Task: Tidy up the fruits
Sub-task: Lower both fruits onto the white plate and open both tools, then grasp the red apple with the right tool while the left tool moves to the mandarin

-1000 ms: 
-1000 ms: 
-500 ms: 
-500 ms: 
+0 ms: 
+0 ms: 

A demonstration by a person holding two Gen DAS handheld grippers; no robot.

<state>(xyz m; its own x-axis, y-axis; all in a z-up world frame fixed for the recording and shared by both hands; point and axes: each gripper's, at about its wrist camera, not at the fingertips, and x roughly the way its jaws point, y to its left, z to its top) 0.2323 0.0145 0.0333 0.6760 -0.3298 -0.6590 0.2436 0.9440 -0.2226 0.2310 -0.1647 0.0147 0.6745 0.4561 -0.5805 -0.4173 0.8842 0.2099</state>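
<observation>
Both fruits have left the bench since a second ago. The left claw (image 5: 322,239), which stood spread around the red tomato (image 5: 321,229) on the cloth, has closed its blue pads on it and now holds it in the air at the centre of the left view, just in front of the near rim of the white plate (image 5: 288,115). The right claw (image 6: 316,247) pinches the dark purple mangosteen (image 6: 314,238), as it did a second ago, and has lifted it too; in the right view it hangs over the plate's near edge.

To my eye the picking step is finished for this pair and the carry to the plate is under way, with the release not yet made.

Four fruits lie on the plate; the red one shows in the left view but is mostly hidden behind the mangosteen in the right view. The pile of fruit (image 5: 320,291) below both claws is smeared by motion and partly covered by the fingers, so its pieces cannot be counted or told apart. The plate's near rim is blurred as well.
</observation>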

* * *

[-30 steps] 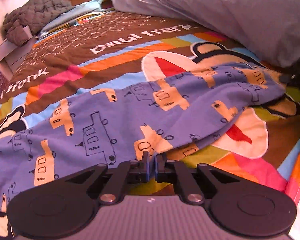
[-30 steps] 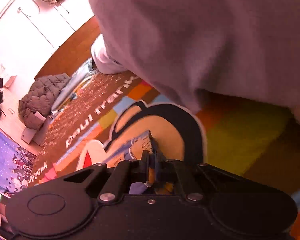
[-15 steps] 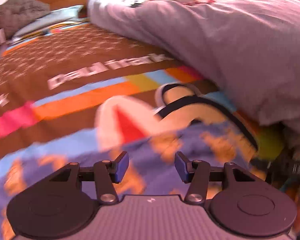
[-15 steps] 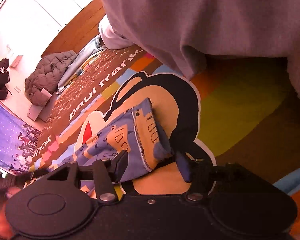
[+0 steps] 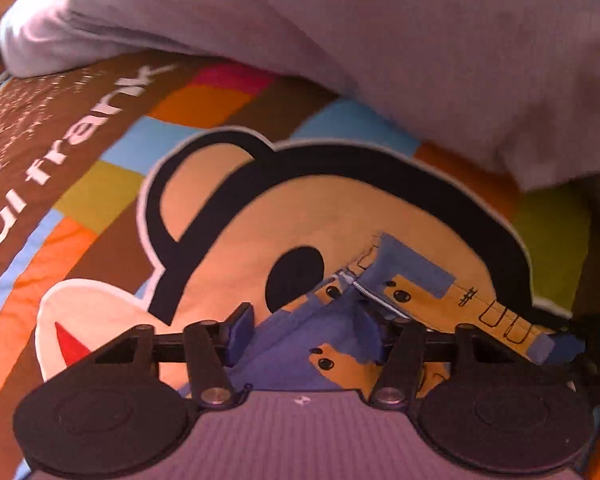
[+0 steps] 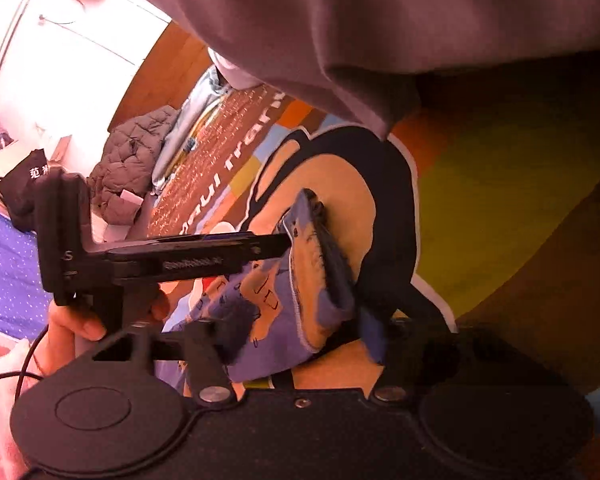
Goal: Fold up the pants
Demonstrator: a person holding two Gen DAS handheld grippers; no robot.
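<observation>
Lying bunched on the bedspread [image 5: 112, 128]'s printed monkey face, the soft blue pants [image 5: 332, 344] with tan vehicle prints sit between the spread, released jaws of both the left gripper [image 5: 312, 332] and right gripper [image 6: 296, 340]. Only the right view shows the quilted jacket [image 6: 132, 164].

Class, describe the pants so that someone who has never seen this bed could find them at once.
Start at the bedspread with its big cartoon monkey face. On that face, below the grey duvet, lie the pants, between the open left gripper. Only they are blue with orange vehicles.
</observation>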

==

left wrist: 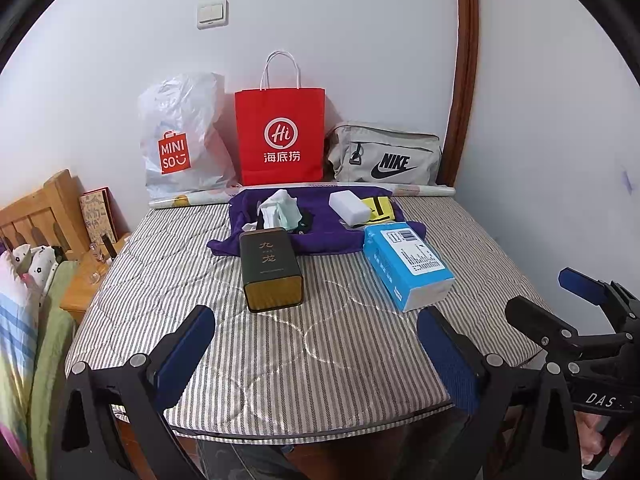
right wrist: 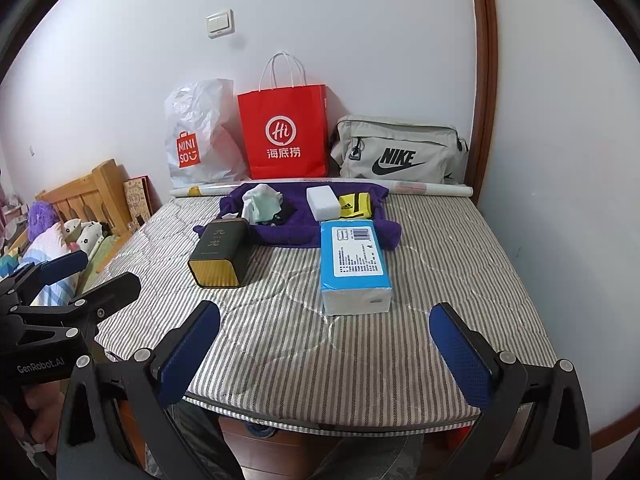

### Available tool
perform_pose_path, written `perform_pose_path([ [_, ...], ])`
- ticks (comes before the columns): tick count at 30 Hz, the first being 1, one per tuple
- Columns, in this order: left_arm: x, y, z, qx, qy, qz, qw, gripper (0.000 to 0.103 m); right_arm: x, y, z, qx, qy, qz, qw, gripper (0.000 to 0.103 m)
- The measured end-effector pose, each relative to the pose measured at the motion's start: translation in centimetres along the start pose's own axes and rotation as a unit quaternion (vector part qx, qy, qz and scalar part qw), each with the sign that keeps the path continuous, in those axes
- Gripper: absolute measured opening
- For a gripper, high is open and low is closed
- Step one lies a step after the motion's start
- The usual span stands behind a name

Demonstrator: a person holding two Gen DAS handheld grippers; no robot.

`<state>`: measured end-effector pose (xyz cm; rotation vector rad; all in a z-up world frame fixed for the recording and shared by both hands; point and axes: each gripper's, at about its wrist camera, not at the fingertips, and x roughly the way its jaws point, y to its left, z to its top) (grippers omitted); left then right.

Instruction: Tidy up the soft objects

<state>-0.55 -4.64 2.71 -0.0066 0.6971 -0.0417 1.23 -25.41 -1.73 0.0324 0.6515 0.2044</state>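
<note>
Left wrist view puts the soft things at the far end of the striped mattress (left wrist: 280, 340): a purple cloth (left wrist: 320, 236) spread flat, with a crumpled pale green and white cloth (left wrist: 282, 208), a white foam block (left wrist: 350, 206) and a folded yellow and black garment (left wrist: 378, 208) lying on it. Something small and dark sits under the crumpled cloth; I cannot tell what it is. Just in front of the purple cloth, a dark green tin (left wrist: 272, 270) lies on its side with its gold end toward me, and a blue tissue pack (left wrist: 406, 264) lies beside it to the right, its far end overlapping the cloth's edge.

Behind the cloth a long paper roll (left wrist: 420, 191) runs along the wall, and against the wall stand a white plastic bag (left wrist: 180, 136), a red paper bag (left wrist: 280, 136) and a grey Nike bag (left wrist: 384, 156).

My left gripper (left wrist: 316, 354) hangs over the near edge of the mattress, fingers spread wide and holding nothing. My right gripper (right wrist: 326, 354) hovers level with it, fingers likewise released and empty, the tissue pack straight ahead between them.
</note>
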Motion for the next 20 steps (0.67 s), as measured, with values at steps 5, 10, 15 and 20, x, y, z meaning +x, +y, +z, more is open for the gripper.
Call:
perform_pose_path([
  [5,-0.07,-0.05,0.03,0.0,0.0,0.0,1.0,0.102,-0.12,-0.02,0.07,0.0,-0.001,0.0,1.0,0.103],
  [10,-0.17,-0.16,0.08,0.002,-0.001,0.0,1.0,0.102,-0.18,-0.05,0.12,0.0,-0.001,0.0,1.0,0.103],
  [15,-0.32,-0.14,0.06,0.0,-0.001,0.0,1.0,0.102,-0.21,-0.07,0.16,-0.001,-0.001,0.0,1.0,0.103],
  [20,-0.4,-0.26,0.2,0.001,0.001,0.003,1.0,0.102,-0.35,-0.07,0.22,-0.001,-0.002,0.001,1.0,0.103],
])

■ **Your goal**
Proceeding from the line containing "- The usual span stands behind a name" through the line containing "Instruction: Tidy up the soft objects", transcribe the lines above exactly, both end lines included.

■ **Answer box**
- The usual span stands behind a name

Demonstrator: a person holding two Gen DAS handheld grippers; no robot.

`<state>`: measured end-effector pose (xyz cm; rotation vector rad; all in a z-up world frame fixed for the recording and shared by both hands; point and axes: each gripper's, at about its wrist camera, not at the fingertips, and x roughly the way its jaws point, y to its left, z to its top) (grippers omitted); left then right.

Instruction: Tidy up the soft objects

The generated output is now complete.